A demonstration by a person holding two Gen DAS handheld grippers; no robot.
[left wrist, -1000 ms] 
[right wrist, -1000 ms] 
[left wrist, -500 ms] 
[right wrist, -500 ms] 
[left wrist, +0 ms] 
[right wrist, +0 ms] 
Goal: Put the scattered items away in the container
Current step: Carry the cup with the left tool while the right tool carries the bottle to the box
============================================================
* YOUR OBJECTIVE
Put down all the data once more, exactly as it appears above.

* ANSWER SECTION
A demonstration by a person holding two Gen DAS handheld grippers; no robot.
[left wrist, -1000 ms] 
[right wrist, -1000 ms] 
[left wrist, -500 ms] 
[right wrist, -500 ms] 
[left wrist, +0 ms] 
[right wrist, +0 ms] 
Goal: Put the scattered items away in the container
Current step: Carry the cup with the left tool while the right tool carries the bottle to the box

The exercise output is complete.